(About this exercise)
All of the listing should be output exactly, apart from the pictures.

(Stored data)
● ● ● ● ● ● ●

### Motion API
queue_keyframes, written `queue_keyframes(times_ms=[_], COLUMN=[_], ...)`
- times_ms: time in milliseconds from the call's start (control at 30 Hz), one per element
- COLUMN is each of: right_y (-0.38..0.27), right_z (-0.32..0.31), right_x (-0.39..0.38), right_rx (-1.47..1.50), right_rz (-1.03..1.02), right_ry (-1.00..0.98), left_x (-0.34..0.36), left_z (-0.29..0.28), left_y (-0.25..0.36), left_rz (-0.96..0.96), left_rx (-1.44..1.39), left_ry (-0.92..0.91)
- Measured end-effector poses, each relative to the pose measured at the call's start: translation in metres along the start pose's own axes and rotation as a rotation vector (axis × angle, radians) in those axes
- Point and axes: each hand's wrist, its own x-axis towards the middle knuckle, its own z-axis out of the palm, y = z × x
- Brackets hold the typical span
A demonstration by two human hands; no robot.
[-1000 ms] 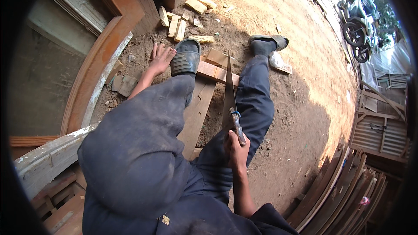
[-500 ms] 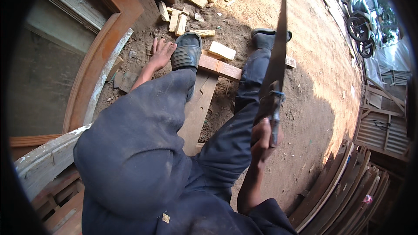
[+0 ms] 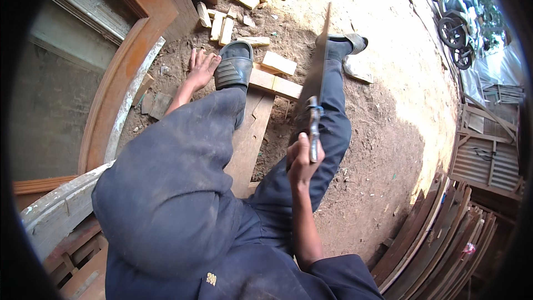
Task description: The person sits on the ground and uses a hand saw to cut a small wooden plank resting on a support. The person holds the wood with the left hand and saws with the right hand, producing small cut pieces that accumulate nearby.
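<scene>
My right hand (image 3: 302, 161) is wrapped round the handle of a handsaw (image 3: 317, 80), whose long blade points away from me over my right shin. A reddish-brown wooden bar (image 3: 265, 80) lies crosswise on a longer board (image 3: 251, 139), with my left foot in a dark sandal (image 3: 233, 71) on its left part. The blade hangs near the bar's right end; whether they touch I cannot tell. My left hand (image 3: 202, 69) is open beside the sandal's left edge, fingers stretched forward. What lies under its palm is hidden. A pale wood block (image 3: 279, 63) sits just beyond the bar.
Several wood offcuts (image 3: 225, 26) are scattered on the dirt ahead. A wooden frame (image 3: 119, 78) leans at the left. Stacked boards (image 3: 438, 239) stand at lower right. A motorcycle (image 3: 455, 22) is parked far right. A pale flat piece (image 3: 358, 70) lies near my right foot.
My right hand and the handsaw have moved left and lower, from right of my right leg to over it near the bar. My left hand stays beside the sandal.
</scene>
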Motion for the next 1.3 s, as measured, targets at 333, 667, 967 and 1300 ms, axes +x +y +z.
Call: queue_keyframes(times_ms=[333, 667, 967, 1300], right_y=[-0.025, -0.105, -0.166, -0.236], right_z=[-0.011, -0.070, -0.069, -0.025], right_x=[-0.009, -0.022, 0.038, 0.160], right_rx=[0.089, 0.064, 0.283, 0.113], right_rz=[0.449, 0.539, 0.567, 0.699], right_ry=[-0.176, -0.257, -0.351, -0.557], left_x=[-0.002, 0.000, 0.000, 0.008], left_z=[-0.002, 0.000, -0.001, 0.010], left_y=[-0.002, -0.004, -0.002, -0.014], left_rz=[-0.009, 0.004, -0.002, -0.003], left_rx=[-0.037, 0.008, 0.015, 0.049], left_ry=[0.015, 0.035, 0.040, 0.033])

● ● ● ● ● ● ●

(Result of the task)
### Motion API
queue_keyframes, written `queue_keyframes(times_ms=[_], COLUMN=[_], ...)`
- times_ms: time in milliseconds from the call's start (control at 30 Hz), one per element
- COLUMN is each of: right_y (-0.38..0.27), right_z (-0.32..0.31), right_x (-0.39..0.38), right_rx (-1.47..1.50), right_rz (-1.03..1.02), right_ry (-1.00..0.98), left_x (-0.34..0.36), left_z (-0.29..0.28), left_y (-0.25..0.36), left_rz (-0.96..0.96), left_rx (-1.44..1.39), left_ry (-0.92..0.91)
- Measured end-effector poses, each relative to the pose measured at the call's start: translation in metres along the start pose's own axes and rotation as a rotation vector (axis × angle, radians) in those axes
- Point and axes: each hand's wrist, its own x-axis towards the middle knuckle, its own z-axis out of the palm, y = z × x
- Brackets hold the typical span
A demonstration by two human hands; no robot.
[-1000 ms] 
[-500 ms] 
[+0 ms] 
Task description: The person sits on the ground and uses a hand saw to cut a small wooden plank resting on a support. The person holds the wood with the left hand and saws with the right hand, producing small cut pieces that accumulate nearby.
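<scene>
My right hand (image 3: 302, 161) is wrapped round the handle of a handsaw (image 3: 317, 80), whose long blade points away from me over my right shin. A reddish-brown wooden bar (image 3: 265, 80) lies crosswise on a longer board (image 3: 251, 139), with my left foot in a dark sandal (image 3: 233, 71) on its left part. The blade hangs near the bar's right end; whether they touch I cannot tell. My left hand (image 3: 202, 69) is open beside the sandal's left edge, fingers stretched forward. What lies under its palm is hidden. A pale wood block (image 3: 279, 63) sits just beyond the bar.
Several wood offcuts (image 3: 225, 26) are scattered on the dirt ahead. A wooden frame (image 3: 119, 78) leans at the left. Stacked boards (image 3: 438, 239) stand at lower right. A motorcycle (image 3: 455, 22) is parked far right. A pale flat piece (image 3: 358, 70) lies near my right foot.
My right hand and the handsaw have moved left and lower, from right of my right leg to over it near the bar. My left hand stays beside the sandal.
</scene>
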Motion for the next 1.3 s, as measured, targets at 333, 667, 967 and 1300 ms, axes +x +y +z.
Call: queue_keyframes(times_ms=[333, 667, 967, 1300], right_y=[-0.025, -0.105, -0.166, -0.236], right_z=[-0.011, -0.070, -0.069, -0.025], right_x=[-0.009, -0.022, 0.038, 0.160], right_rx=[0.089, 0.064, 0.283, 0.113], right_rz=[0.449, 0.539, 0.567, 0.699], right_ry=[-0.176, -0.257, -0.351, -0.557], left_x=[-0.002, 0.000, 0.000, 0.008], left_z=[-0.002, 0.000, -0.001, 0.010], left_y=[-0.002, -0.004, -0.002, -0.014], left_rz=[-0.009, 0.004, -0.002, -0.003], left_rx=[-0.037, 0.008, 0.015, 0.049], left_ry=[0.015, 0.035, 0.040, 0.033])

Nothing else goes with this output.